According to today's Toronto Star,

Liberals are calling for an apology from Foreign Affairs Minister Peter MacKay, for allegedly referring to Belinda Stronach, the Aurora MP and his former girlfriend, as a dog.

As a historical service, I thought I'd offer a brief — and far from exhaustive — sampling of canine-themed insults from recent days in the House of Commons.

Mr. Michel Guimond (Beauport—Montmorency—Orléans, BQ):

Mr. Speaker, just before beginning, could you ask the chihuahua for Bourassa to do his barking outside the House? I am utterly fed up. ….

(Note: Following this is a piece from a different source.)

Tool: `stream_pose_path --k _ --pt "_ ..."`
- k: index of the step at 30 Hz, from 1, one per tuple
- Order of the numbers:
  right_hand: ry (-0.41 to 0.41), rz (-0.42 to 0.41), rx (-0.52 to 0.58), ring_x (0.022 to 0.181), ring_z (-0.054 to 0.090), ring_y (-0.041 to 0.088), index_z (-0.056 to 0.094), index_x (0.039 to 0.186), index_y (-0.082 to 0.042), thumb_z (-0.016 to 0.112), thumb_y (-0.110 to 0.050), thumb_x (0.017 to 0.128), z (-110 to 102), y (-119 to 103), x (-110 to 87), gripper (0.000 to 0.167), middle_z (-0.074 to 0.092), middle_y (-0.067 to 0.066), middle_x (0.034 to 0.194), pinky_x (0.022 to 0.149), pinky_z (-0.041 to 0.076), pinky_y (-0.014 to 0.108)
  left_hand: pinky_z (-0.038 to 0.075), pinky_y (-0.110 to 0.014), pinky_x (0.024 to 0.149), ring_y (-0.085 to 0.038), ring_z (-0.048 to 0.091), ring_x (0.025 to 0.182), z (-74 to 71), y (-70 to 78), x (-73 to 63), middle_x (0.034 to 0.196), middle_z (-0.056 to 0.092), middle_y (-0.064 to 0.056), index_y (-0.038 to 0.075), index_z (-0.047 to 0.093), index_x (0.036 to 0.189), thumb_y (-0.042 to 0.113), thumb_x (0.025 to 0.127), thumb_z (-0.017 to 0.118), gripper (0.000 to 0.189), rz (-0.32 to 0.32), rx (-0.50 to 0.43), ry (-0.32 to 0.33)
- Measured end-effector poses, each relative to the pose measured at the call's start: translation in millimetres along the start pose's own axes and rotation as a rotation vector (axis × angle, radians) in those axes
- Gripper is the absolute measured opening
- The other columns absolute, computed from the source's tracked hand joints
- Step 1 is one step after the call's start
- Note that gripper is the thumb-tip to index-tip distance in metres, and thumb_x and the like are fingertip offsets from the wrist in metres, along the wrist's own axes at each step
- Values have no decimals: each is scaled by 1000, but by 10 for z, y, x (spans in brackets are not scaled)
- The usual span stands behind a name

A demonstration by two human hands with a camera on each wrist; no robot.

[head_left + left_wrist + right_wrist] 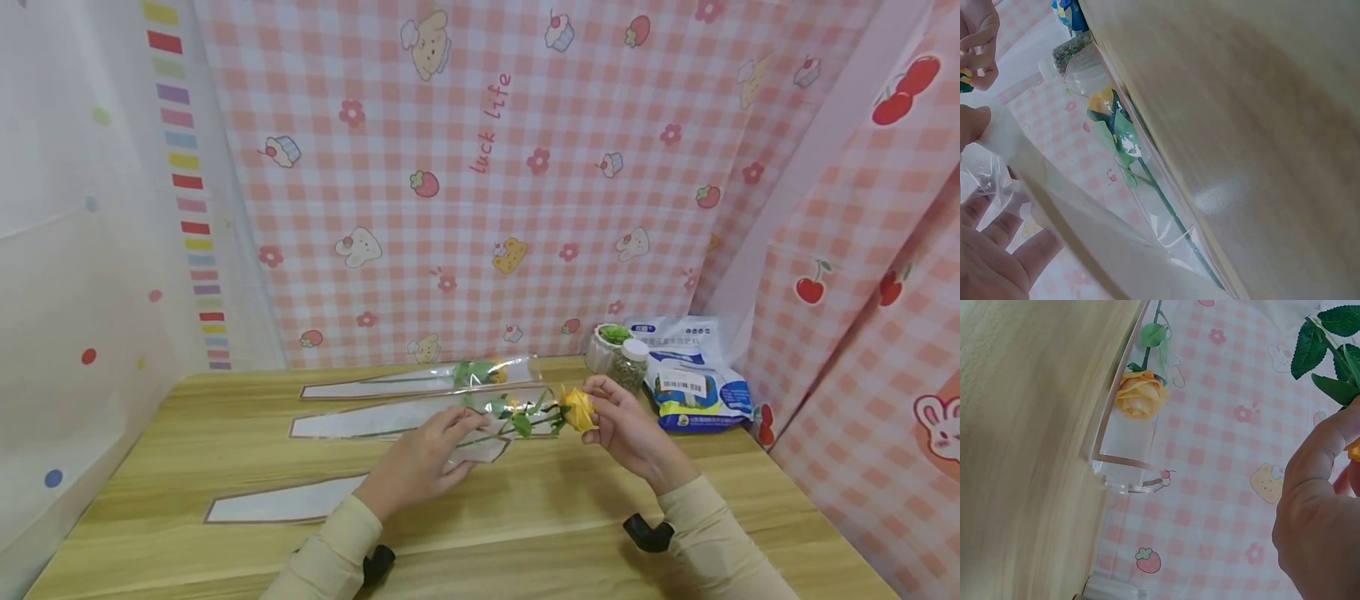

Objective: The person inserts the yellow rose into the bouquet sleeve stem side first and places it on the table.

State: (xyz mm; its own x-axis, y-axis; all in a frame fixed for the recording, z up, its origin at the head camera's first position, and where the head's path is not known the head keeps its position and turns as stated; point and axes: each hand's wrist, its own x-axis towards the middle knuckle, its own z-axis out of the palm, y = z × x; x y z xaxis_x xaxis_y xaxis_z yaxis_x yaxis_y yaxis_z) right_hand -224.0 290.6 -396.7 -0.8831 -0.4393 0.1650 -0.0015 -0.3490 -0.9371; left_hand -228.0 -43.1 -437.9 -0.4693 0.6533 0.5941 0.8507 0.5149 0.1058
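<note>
My left hand (420,462) grips a clear and white flower sleeve (480,451) with a brown border near its wide end. In the left wrist view the thumb (974,125) lies on the sleeve's edge, with the other fingers spread on its far side. A yellow rose (577,409) with green leaves is held at its bloom by my right hand (633,429). The rose's stem runs left toward the sleeve's mouth; its lower end is hidden by the left hand. In the right wrist view the rose's leaves (1310,350) show above the fingers.
Two sleeves with yellow roses inside, a farther one (420,382) and a nearer one (352,422), lie behind the hands. At the back right stand a potted succulent (603,350), a jar (630,367) and plastic bags (701,392). A checked curtain (480,208) backs the wooden table (562,525).
</note>
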Motion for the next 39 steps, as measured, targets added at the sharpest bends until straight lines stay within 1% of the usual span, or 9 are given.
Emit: stream_pose_path --k 6,11,14,17,21,25,31,34,39 --pt "10 44 -7 87 65 10 67 115 -14 35 -15 112 25 -57 0 32 69 -1 105 70 57 24 58 -24 71 -15 62 92 7 -4 -8 127 56 -4 17 49 144 23 88 79 63 -5 -12 13" --pt "-29 23 -5 98 64 12 67 120 -12 31 -20 113 46 -75 5 38 64 1 115 79 57 26 59 -26 74 -17 63 96 8 -3 -4 127 56 -5 17 49 143 23 88 79 63 -2 -7 18" --pt "-37 -15 -15 105 63 13 64 124 -11 34 -20 112 49 -67 -3 34 59 2 124 88 56 27 60 -28 77 -17 63 100 5 2 -4 127 57 -5 17 49 144 24 88 79 63 -9 -3 8" --pt "-46 -52 -35 110 61 12 60 130 -11 43 -16 109 38 -50 -17 28 54 4 131 93 54 25 60 -30 79 -18 63 103 1 5 -1 128 57 -5 18 49 144 24 88 79 63 -18 -3 0" --pt "-75 -74 -79 115 59 12 57 134 -13 52 -8 105 30 -30 -23 29 53 4 134 97 51 22 60 -31 80 -18 63 104 -1 8 6 128 57 -5 18 49 143 23 88 79 63 -21 -3 -6" --pt "-53 -51 -132 111 60 14 55 131 -14 50 -5 106 59 -23 -20 27 53 4 131 92 54 24 60 -29 77 -18 63 101 -3 11 3 128 57 -5 17 50 144 23 88 79 63 -23 -2 -7" --pt "96 14 -324 95 60 14 49 118 -13 50 -17 108 156 -36 -10 11 53 4 115 72 59 29 60 -28 75 -18 63 99 -3 14 9 128 57 -6 15 50 144 23 88 79 64 -8 9 1" --pt "127 42 -398 94 58 16 48 110 -10 51 -21 108 217 -35 -12 12 53 5 108 71 59 32 60 -29 78 -18 63 101 -3 20 15 129 57 -5 16 49 144 24 88 79 64 2 15 -3" --pt "93 47 -479 98 60 20 51 107 -5 51 -22 108 301 -27 -18 18 54 8 110 79 60 37 60 -30 78 -19 64 104 -12 39 22 131 57 -6 16 50 144 23 89 79 63 3 12 -4"
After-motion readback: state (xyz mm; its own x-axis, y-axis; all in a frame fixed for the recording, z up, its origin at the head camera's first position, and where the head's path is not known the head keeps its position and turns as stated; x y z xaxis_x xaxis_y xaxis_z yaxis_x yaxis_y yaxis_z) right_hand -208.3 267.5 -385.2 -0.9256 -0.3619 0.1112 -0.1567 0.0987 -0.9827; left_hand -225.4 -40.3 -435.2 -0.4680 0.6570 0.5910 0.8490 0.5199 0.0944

I did not call the hon. member for Bourassa a dog, I called him a chihuahua. There is a difference.

Some hon. members: Ha, ha.

Mr. Michel Guimond: A chihuahua is a small dog that yaps a lot but does not bite.

Some hon. members: Ha, ha.

Source: Hansard, December 5, 1997 

Mr. Lynn Myers (Waterloo—Wellington, Lib.): I was very pleased to be called “a young pup” by [Scott Brison]; far better a young pup than an old dog. The Conservatives are nothing under Joe Clark than an old dog with no teeth.

Source: Hansard, March 30, 2000

    Mr. Monte Solberg (Medicine Hat, CPC): Mr. Speaker, the NDP tail is wagging the Liberal dog.

    How incredible that Liberal cabinet ministers are now lobbying NDP members to get things included in the new budget. I guess that Liberal dog must be a lapdog.

    The finance minister may be getting really good at retrieving the NDP leader's slippers, but he is irrelevant as a minister. When will he resign?

    Some hon. members: Hear, hear!

Source: Hansard, May 4, 2005

And finally, Peter MacKay again, this time directing his canine contempt at a man, Ralph Goodale, Liberal Minister of Finance:

Mr. Peter MacKay: Ralph [Goodale, Liberal Minister of Finance] the wonder invisible dog swallowed himself whole and committed to letting the NDP set the stage for the budget ….

Hansard, Tuesday, June 21, 2005

Strangely, not one of these exchanges provoked a front page story in the Star.